© JUNGE FREIHEIT Verlag GmbH & Co.  www.jungefreiheit.de  21/13 / 17. Mai 2013

Lockerungsübungen
Die Vielfalt leben
Karl Heinzen

Bundesjustizministerin Sabine Leutheusser-Schnarrenberger macht sich Sorgen um die Effizienz der staatlich geförderten Programme im Kampf gegen Rechts. Ihre Vielfalt sei zwar grundsätzlich zu begrüßen, doch hätte sie „mittlerweile eine so hohe Komplexität erreicht, daß sie intransparent und gelegentlich sogar inkonsistent wirkt“. Dadurch würden Bürger, „die vor Ort extremistischen Umtrieben Einhalt gebieten wollen und können, frustriert statt ermutigt“. Nicht einmal die Bundesregierung habe, so das Resultat einer Abfrage bei den einzelnen Ressorts, noch den vollständigen Überblick über „die genaue Zahl der einschlägigen Programme und Projekte“, zu denen sie selbst beiträgt.

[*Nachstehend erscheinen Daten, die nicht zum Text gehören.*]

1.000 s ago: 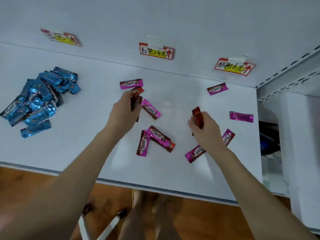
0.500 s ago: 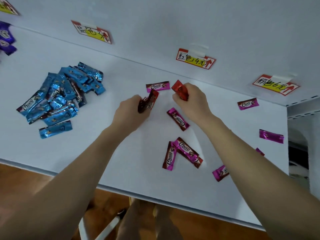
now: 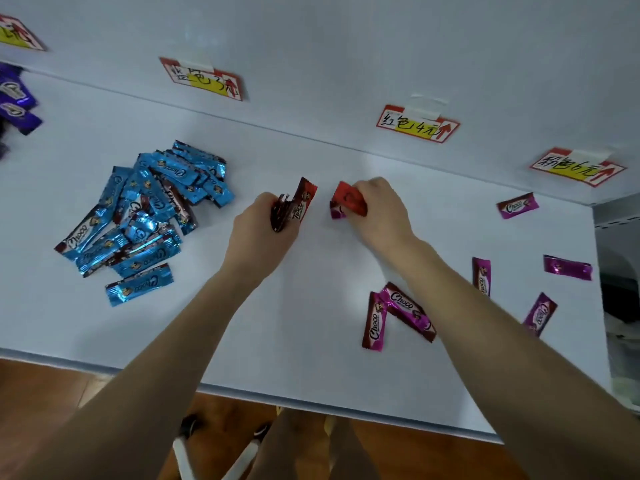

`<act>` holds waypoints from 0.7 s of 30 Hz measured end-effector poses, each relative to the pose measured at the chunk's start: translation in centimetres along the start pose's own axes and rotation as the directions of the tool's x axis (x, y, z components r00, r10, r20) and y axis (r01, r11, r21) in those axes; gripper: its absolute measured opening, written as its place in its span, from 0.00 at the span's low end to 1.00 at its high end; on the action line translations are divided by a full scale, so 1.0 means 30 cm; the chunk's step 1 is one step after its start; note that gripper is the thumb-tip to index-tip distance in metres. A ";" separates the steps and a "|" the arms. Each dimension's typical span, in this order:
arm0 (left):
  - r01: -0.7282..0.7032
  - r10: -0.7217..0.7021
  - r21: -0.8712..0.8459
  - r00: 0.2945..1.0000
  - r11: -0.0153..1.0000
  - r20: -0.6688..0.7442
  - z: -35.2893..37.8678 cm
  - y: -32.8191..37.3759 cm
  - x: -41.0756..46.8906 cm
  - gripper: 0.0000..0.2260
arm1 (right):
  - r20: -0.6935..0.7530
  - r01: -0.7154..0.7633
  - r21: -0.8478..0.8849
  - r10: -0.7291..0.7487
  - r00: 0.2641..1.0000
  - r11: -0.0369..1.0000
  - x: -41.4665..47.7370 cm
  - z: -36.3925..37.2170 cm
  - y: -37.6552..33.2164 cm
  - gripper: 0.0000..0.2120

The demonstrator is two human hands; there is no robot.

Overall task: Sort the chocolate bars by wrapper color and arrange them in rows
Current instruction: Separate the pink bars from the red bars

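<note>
Gathering the red bars was, as I judged it, the step in hand. From the head view, my left hand (image 3: 263,233) gripped a small fan of red foil-wrapped chocolate bars (image 3: 298,204), fingers curled round them, over the white shelf board (image 3: 311,358) toward the middle of its back edge. My right hand (image 3: 379,209) pinched a single bright red wrapped bar (image 3: 350,199) just beside that fan. The end of a pink wrapped bar (image 3: 335,213) showed beneath it; whether my fingers touched that pink one I could not tell.

The next move seemed to call for joining the single bar to the fan. The reds could then be laid in a row below the red-bordered paper label (image 3: 417,128) taped to the back wall, with the pink one left out.

A heap of shiny blue wrapped bars (image 3: 149,216) lay unrowed toward the board's left end, under a second taped label (image 3: 204,81). Some purple wrapped bars (image 3: 15,102) sat at the back left corner, partly cut off. One loose pink bar (image 3: 517,205) lay near the back right corner below a third label (image 3: 576,169), and another pink bar (image 3: 568,267) lay by the right edge. Two crossed pink bars (image 3: 408,310) lay nearer the front edge, beside my right forearm.

Only the pink bar under my right hand stood in the way, and I judged it might get swept in with the reds.
</note>
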State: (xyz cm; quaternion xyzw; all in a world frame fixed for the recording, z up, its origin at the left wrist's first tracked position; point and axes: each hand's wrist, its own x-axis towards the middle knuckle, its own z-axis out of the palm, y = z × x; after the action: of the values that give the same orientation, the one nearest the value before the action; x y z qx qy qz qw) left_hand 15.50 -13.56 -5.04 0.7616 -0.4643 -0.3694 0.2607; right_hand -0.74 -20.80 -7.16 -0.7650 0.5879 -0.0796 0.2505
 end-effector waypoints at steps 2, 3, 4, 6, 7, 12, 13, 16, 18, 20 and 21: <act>-0.005 0.005 -0.025 1.000 1.000 0.021 0.024 0.018 0.001 0.08 | -0.027 -0.018 0.046 0.020 0.999 0.999 -0.086 -0.008 0.038 0.08; -0.009 0.010 -0.033 0.999 0.999 0.033 0.039 0.028 -0.001 0.08 | -0.029 -0.023 0.066 0.025 0.999 0.998 -0.130 -0.013 0.057 0.08; -0.013 0.015 -0.037 0.999 0.999 0.047 0.052 0.040 -0.005 0.08 | -0.022 -0.025 0.079 0.026 0.999 0.997 -0.175 -0.020 0.075 0.09; -0.027 0.030 -0.044 0.997 0.999 0.075 0.082 0.065 -0.012 0.09 | 0.008 -0.036 0.083 0.036 0.999 0.996 -0.266 -0.035 0.107 0.10; -0.036 0.040 -0.045 0.995 0.998 0.090 0.097 0.076 -0.016 0.09 | 0.020 -0.051 0.073 0.050 0.999 0.996 -0.310 -0.041 0.123 0.11; -0.078 0.084 -0.045 0.985 0.996 0.150 0.170 0.127 -0.030 0.09 | 0.021 -0.161 0.088 0.160 0.987 0.983 -0.487 -0.083 0.206 0.13; -0.082 0.088 -0.047 0.984 0.996 0.157 0.181 0.138 -0.031 0.08 | 0.031 -0.178 0.093 0.176 0.984 0.980 -0.510 -0.093 0.220 0.13; -0.102 0.107 -0.034 0.981 0.994 0.163 0.202 0.165 -0.034 0.08 | 0.068 -0.213 0.111 0.207 0.976 0.971 -0.542 -0.126 0.246 0.06; -0.122 0.119 0.010 0.981 0.993 0.154 0.208 0.177 -0.036 0.07 | 0.046 -0.237 0.183 0.233 0.971 0.954 -0.522 -0.155 0.249 0.04; -0.156 0.141 0.090 0.978 0.984 0.152 0.214 0.180 -0.039 0.06 | -0.020 -0.266 0.267 0.282 0.959 0.926 -0.463 -0.190 0.240 0.05; -0.181 0.159 0.147 0.975 0.972 0.154 0.217 0.179 -0.040 0.06 | -0.048 -0.266 0.289 0.291 0.955 0.920 -0.422 -0.207 0.231 0.05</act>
State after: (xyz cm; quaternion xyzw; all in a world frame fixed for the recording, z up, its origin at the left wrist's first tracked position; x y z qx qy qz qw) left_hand 7.14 -15.16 -4.54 0.7093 -0.5734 -0.3603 0.1959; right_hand -13.03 -11.97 -2.91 -0.6263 0.6843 -0.1597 0.3378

Dieser Mißstand soll nach den Vorstellungen von Leutheusser-Schnarrenberger ab der kommenden Legislaturperiode durch die Berufung eines „Bundesbeauftragten für zivilgesellschaftliches Engagement zur Prävention extremistischer Bestrebungen“ behoben werden, der im Bundeskanzleramt anzusiedeln wäre und alle staatlichen Initiativen auf diesem Gebiet zu bündeln hätte.

Die Verzweiflung der Ministerin, daß der Bundesregierung in der Wahrnehmung einer ihrer zentralen Aufgaben offenbar die Fäden aus der Hand entglitten sind, ist begreiflich. Allerdings sollte sie als Liberale auch wissen, daß den Gestaltungsmöglichkeiten des Staates nun einmal Grenzen gesetzt sind und der Versuch, gesellschaftliche Prozesse zentral zu steuern, zumeist zum Scheitern verurteilt ist. Der Kampf gegen Rechts wird von einer großen Bandbreite von Akteuren getragen, die ihn aus höchst unterschiedlichen Motiven aufgenommen haben. Länder wollen auch ihre eigenen Verfassungen schützen, Kommunen ihre Weltoffenheit beweisen, Unternehmen ihre globale Ausrichtung und ihren Bedarf an qualifizierten Einwanderern dokumentieren, Kirchen und weltanschauliche Kreise ihre ethischen Grundsätze beherzigen und antifaschistische Jugendgruppen etwas Nützliches für die Gemeinschaft leisten.

Allein durch ein derart breites gesellschaftliches Engagement läßt sich Druck gegen Rechts wirksam aufbauen, da dem Rechtsstaat viel zu oft die Hände gebunden sind. Wer dieses Engagement zentral koordinieren will, beraubt es seiner Vielfalt und damit seiner den Erfolg ausmachenden Vitalität und Kreativität. Dies kann nicht im Interesse der Justizministerin sein.